▸ DESCRIPTION OF THE TASK
Repeat only the lines below from the one containing "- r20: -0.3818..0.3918" through the one containing "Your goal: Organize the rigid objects", inclusive, exactly as written.

▸ DATASET CONTENT

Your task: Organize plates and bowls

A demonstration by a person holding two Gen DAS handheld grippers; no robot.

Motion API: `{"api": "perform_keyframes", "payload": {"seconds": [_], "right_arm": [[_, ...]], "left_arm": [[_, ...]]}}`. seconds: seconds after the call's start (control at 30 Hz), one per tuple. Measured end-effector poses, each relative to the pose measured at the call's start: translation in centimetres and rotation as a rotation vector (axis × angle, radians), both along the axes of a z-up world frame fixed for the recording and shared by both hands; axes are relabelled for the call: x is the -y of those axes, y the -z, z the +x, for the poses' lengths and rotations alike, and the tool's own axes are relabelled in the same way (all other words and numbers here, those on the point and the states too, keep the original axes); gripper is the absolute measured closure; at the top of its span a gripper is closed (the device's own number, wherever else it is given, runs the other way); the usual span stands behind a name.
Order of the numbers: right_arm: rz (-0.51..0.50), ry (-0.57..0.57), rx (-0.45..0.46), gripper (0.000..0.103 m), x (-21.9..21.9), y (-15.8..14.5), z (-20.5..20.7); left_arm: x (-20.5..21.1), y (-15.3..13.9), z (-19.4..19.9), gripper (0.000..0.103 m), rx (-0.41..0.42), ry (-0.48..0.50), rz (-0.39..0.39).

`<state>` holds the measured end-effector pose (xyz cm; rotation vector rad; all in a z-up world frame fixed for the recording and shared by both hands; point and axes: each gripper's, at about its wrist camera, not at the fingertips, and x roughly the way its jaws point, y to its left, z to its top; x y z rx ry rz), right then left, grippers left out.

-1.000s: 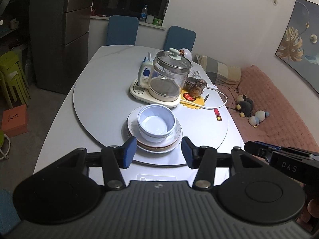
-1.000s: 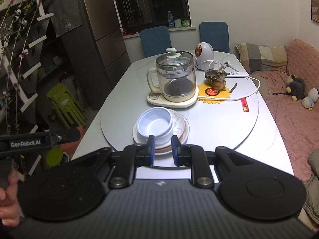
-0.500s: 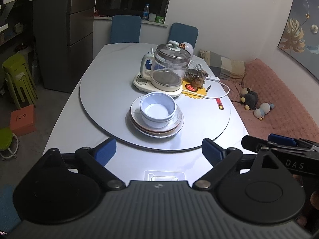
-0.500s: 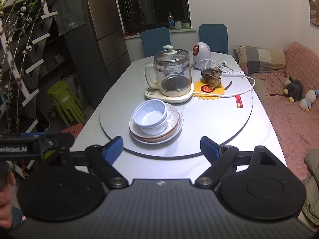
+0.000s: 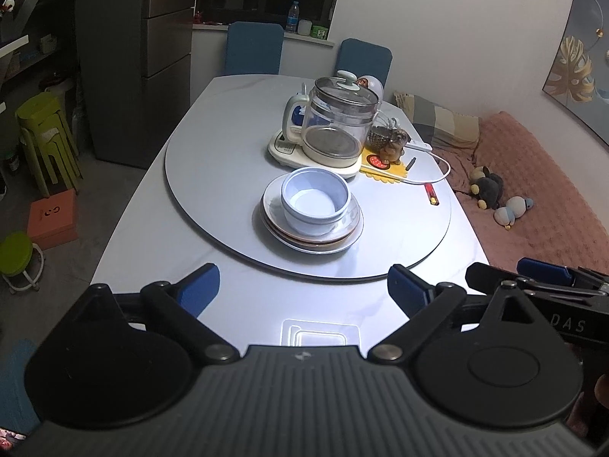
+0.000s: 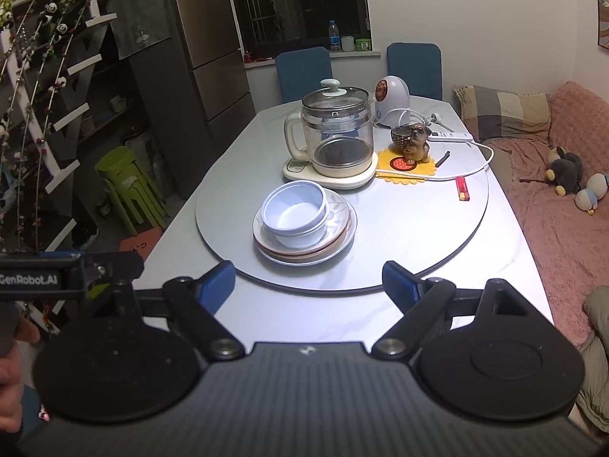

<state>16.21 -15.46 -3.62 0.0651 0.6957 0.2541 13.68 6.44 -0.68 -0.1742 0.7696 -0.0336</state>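
1. A pale oval table (image 5: pixel 160 236) carries a round turntable (image 5: pixel 213 175) on top.
2. On the near half of the turntable sits a stack of plates (image 5: pixel 311 230) (image 6: pixel 304 234). Two light blue bowls (image 5: pixel 315 202) (image 6: pixel 296 213), nested one inside the other, sit on the stack; seen from the right, the top bowl leans slightly toward the left.
3. Just behind the stack stands a glass kettle (image 5: pixel 338 122) (image 6: pixel 337 135) on a cream base.
4. Right of the kettle, a small dog figurine (image 6: pixel 415 143) stands on a yellow mat (image 6: pixel 403 169). A white cable (image 6: pixel 479 162) curves past the mat, and a red lighter (image 6: pixel 462 188) lies near the turntable's right edge.
5. The left gripper (image 5: pixel 303 289) hangs over the table's near edge, its blue-padded jaws spread wide with nothing between them. They have just been opening.
6. The right gripper (image 6: pixel 309 280) hangs beside it, also wide apart and empty, jaws just opened. Both are short of the plates and touch nothing.
7. Two blue chairs (image 6: pixel 304 72) stand at the far end, and a pink sofa (image 6: pixel 563 228) runs along the right.
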Motion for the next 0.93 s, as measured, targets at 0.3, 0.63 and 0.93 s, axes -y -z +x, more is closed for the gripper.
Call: {"api": "perform_keyframes", "payload": {"seconds": [0.3,0.63,0.93], "right_arm": [[0.001,0.005,-0.007,0.017,0.23,0.10,0.03],[0.004,0.004,-0.018,0.017,0.31,0.36,-0.07],[-0.003,-0.012,-0.021,0.017,0.13,0.29,0.06]], "left_arm": [[0.07,0.02,0.12,0.006,-0.014,-0.005,0.010],[-0.03,0.22,0.04,0.005,-0.029,-0.023,0.015],[-0.04,0.23,-0.11,0.005,-0.031,-0.035,0.014]]}}
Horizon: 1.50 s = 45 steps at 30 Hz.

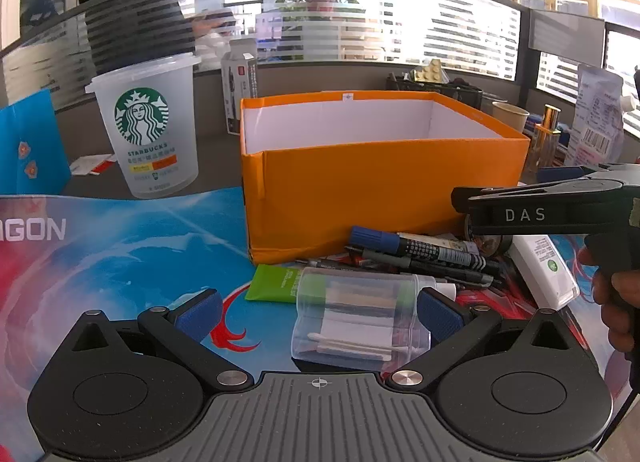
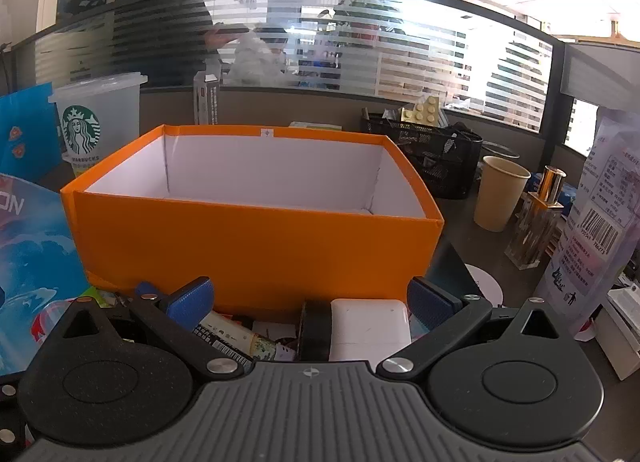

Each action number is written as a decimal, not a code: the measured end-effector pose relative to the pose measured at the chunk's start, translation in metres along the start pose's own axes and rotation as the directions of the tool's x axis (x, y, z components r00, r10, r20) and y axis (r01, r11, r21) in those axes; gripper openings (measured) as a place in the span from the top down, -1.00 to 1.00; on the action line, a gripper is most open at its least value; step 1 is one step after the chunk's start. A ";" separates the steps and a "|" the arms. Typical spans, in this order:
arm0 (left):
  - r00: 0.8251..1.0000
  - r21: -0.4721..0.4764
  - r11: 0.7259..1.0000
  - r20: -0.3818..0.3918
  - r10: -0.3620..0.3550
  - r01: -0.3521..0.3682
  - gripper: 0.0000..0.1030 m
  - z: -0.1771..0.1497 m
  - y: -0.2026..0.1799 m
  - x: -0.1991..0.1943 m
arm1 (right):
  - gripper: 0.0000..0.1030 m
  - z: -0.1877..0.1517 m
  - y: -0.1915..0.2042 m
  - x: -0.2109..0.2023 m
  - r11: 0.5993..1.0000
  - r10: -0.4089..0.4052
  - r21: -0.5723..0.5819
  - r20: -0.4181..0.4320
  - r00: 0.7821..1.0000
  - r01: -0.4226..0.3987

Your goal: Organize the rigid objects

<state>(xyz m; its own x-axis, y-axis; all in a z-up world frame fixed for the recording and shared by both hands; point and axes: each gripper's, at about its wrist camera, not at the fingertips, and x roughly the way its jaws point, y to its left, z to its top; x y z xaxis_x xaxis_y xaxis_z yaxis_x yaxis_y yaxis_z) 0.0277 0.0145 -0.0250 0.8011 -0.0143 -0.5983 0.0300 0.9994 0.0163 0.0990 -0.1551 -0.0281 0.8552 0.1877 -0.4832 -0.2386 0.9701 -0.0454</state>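
An open orange box (image 1: 376, 190) with a white inside stands on the desk; it also shows in the right wrist view (image 2: 256, 238). In front of it lies a pile: a clear plastic swab case (image 1: 360, 318), a green tube (image 1: 276, 282), several markers and pens (image 1: 420, 250), a white case (image 1: 544, 270). My left gripper (image 1: 318, 316) is open, its blue pads on either side of the clear case. My right gripper (image 2: 310, 302) is open above the white case (image 2: 370, 328) and a black tape roll (image 2: 314, 330); its side shows in the left wrist view (image 1: 552, 214).
A Starbucks cup (image 1: 150, 130) stands left of the box on a blue-red mat (image 1: 120, 254). A black mesh organizer (image 2: 432, 158), a paper cup (image 2: 500, 194), a gold-capped glass bottle (image 2: 536, 222) and a printed bag (image 2: 600, 222) stand to the right. A glass partition rises behind.
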 end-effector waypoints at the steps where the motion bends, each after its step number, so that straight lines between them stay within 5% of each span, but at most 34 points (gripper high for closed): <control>1: 1.000 0.001 1.000 0.000 0.000 0.000 -1.00 0.000 -0.002 0.001 | -1.00 0.000 0.000 0.000 1.000 -0.001 -0.001 -0.001 1.000 0.001; 28: 1.000 -0.026 1.000 0.003 -0.014 0.014 -1.00 -0.018 0.002 -0.012 | -1.00 -0.002 0.001 0.004 1.000 -0.008 -0.001 -0.002 1.000 0.008; 45: 0.999 0.053 0.998 0.007 -0.045 0.044 -1.00 -0.023 -0.010 -0.002 | -1.00 -0.016 -0.015 -0.003 1.000 -0.006 -0.002 -0.017 1.000 0.006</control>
<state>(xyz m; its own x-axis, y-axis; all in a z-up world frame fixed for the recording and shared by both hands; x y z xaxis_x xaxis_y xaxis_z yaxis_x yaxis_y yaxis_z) 0.0116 0.0057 -0.0425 0.8032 -0.0593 -0.5927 0.0973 0.9947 0.0323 0.0924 -0.1727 -0.0397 0.8485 0.1792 -0.4979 -0.2345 0.9708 -0.0501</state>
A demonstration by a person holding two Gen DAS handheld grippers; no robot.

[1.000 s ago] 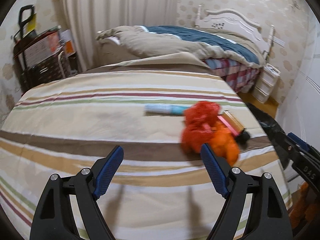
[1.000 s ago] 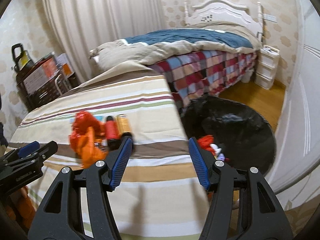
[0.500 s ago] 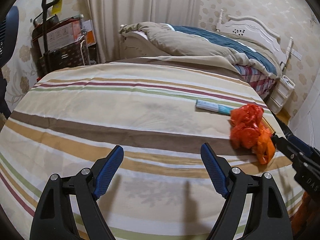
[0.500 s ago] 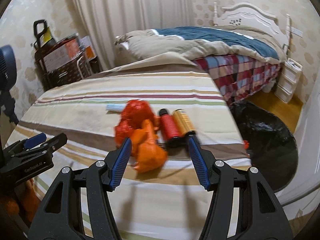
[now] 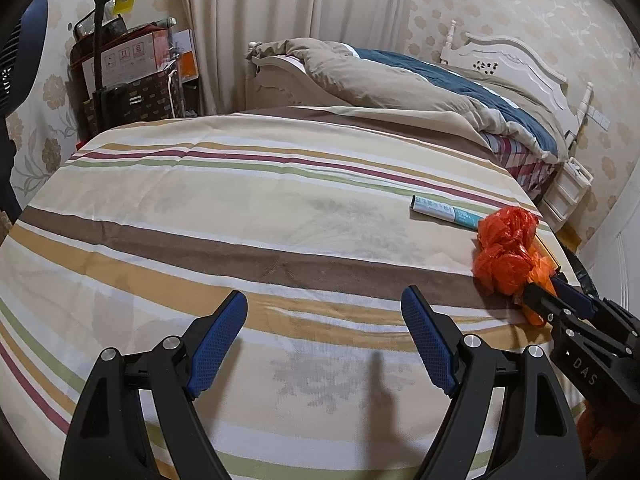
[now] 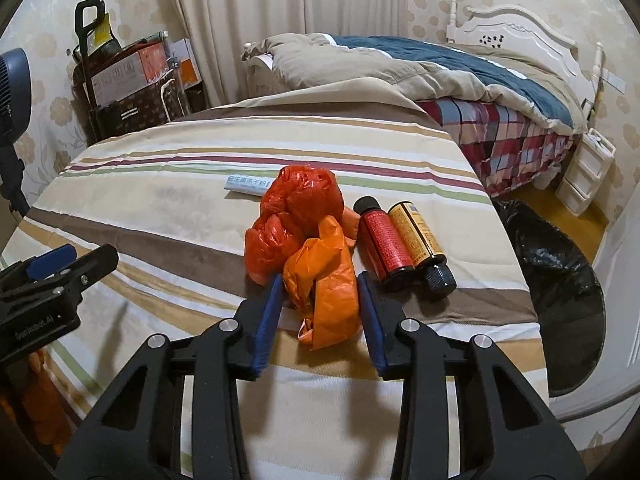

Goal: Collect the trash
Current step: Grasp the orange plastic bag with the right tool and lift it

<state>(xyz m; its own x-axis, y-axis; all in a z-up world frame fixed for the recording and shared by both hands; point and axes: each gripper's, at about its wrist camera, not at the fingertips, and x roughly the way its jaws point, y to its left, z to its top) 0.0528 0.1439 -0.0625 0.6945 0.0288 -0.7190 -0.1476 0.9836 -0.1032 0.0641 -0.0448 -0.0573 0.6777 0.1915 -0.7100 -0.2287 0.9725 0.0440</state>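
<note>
Crumpled orange plastic bags (image 6: pixel 308 256) lie bunched on the striped cloth-covered worktop (image 6: pixel 160 184), toward its right-hand side as I see it through my right wrist camera. The cloth runs in cream, tan, brown, maroon and green bands. Behind the worktop stands a bed (image 6: pixel 460 76) with a beige and blue quilt, a checked sheet and a white carved headboard. Pale curtains and flowered wallpaper close the room, with a heap of boxes and a black trolley handle (image 6: pixel 90 36) in the left corner.

Just right of the bags, two small bottles lie side by side and touching: a red-labelled bottle (image 6: pixel 386 240) and a yellow-labelled bottle (image 6: pixel 420 236). Both run lengthwise away from me and slightly left; the yellow one's black cap points at me. Beyond the bags lies a white and teal tube (image 6: pixel 246 184), partly hidden by them, its long axis crosswise. A black trash bag (image 6: pixel 560 276) gapes on the floor to the right of the worktop.

The bag bundle stretches from far to near, its lighter orange end nearest me. My right gripper (image 6: pixel 320 312) is closing around that end, both blue pads against the plastic. My left gripper (image 5: pixel 324 340) hovers spread wide over bare cloth, nothing between its pads.
</note>
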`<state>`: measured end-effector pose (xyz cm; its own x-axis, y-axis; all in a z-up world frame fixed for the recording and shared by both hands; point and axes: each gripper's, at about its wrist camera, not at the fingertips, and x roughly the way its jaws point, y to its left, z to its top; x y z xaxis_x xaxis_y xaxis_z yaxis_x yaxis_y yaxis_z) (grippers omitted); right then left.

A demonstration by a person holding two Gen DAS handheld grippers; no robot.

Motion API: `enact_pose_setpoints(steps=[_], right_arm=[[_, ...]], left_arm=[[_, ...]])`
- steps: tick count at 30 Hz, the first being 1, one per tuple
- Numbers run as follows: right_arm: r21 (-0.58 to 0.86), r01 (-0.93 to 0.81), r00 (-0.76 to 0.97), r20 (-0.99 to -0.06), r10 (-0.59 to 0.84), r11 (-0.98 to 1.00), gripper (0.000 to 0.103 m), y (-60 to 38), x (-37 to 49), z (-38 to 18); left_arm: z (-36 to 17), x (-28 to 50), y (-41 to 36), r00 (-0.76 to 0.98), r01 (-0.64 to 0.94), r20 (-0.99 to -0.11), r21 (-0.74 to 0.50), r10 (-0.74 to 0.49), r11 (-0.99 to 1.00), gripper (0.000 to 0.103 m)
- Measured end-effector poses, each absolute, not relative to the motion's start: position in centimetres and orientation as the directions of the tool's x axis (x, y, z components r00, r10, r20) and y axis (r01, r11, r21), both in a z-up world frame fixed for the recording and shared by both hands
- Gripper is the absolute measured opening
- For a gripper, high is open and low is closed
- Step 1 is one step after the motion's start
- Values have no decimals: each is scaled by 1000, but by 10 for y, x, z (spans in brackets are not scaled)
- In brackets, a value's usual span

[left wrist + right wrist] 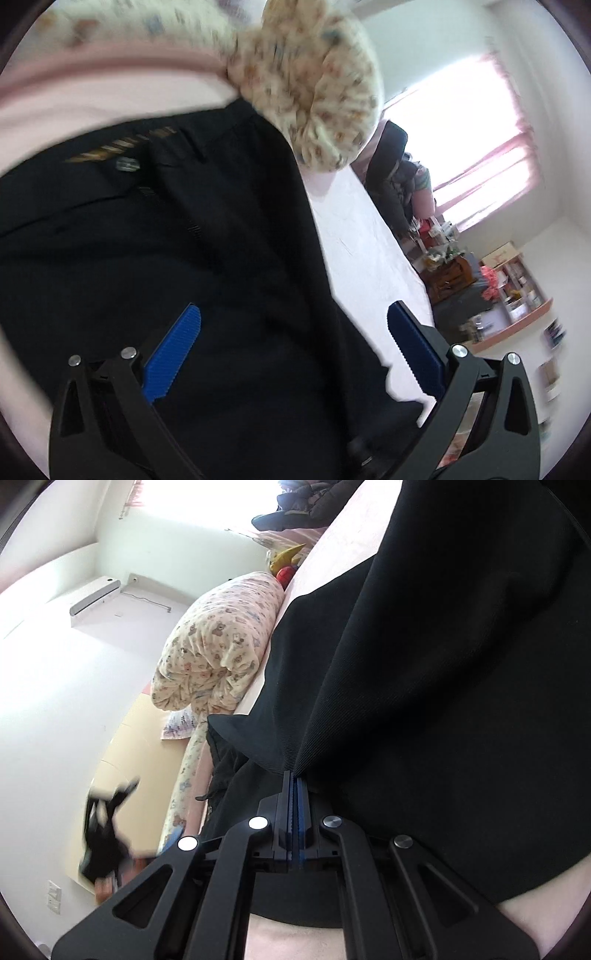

▸ YOUR SOLUTION
  - r20: -0.3818..0.3918
  - r10: -0.3620..0.3550
  - r01: -0.3521..0.3682
  - gripper: 0.0000..0.1030 m
  - z: -0.1771..0.1497 m
  - y: -0.2026..0.1799 m
  - x: -0.1991..0.1943 m
arm1 (right):
  - gripper: 0.0000..0.1030 m
  - z: -0.1877..0.1517 m
  - y: -0.1915..0.2042 m
  - x: -0.2109..0.2023 m
  - r11: 0.5993..1.0000
  - r10: -0.4089..0.4052
  - r21: -0.5723..0.5819
  - r20: -0.4181..0.4320
  - r00: 0.7821..1.0000
  - r01: -0.4226..0.3987

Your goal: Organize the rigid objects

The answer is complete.